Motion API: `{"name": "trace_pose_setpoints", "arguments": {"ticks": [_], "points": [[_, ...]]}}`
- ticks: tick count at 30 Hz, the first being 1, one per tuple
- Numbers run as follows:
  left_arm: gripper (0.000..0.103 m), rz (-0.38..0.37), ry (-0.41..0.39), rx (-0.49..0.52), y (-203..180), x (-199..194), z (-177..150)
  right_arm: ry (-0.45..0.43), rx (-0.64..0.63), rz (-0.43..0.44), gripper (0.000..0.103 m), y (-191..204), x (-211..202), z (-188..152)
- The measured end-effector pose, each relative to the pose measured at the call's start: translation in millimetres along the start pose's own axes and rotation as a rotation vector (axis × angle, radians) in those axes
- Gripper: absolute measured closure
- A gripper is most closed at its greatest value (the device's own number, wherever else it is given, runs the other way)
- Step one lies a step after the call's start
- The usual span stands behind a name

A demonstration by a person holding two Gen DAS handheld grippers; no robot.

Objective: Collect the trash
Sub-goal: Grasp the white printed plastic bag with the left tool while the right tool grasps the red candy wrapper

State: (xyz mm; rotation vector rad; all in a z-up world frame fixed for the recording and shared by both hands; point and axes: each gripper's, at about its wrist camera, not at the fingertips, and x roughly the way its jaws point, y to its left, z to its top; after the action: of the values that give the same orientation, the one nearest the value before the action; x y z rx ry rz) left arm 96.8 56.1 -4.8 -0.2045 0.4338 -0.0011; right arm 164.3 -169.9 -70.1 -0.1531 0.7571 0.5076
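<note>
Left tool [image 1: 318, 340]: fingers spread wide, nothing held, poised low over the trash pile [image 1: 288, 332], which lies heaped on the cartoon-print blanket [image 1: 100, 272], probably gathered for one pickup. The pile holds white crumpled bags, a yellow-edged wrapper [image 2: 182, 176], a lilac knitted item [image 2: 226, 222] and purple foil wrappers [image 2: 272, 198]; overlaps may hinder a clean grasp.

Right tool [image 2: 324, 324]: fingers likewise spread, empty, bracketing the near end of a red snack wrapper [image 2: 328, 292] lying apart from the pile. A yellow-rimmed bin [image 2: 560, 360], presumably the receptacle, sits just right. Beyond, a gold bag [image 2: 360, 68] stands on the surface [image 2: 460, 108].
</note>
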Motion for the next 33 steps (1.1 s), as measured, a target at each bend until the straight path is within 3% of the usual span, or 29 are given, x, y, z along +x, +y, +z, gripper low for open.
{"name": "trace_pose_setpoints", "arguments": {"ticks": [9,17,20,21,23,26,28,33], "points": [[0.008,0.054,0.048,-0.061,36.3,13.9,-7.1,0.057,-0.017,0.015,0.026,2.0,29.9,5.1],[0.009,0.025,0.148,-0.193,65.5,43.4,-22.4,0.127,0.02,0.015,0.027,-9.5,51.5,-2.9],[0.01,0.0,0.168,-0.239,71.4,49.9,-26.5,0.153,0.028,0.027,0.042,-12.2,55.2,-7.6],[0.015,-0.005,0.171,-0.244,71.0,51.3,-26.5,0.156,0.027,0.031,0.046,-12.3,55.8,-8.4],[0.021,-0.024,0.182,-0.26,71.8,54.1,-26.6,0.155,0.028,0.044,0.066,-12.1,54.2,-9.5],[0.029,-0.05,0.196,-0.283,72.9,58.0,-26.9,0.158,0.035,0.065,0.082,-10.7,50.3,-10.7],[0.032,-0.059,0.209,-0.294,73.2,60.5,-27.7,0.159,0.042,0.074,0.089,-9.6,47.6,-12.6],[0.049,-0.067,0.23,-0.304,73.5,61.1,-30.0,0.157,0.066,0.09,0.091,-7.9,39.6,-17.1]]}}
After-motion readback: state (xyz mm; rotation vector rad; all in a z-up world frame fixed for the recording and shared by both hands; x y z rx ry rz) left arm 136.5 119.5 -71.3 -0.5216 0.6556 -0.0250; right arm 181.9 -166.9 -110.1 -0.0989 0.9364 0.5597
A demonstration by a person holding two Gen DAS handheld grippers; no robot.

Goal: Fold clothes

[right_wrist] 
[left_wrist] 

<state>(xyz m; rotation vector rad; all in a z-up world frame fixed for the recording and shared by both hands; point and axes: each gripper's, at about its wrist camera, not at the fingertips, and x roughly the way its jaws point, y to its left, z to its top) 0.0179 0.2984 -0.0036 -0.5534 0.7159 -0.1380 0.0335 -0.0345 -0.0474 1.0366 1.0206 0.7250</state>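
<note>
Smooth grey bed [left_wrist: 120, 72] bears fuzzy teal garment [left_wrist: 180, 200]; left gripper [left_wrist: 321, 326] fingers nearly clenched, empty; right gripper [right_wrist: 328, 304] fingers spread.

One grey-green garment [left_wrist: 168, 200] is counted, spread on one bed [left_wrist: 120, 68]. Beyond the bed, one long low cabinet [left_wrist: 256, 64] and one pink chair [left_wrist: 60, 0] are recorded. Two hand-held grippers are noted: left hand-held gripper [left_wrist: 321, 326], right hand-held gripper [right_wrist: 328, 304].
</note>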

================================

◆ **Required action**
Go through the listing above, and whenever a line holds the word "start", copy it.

◆ **Task response**
- The measured end-effector pose, each relative to the pose measured at the call's start: translation in millimetres along the start pose's own axes and rotation as a rotation vector (axis × angle, radians) in those axes
- Step one lies a step after the call's start

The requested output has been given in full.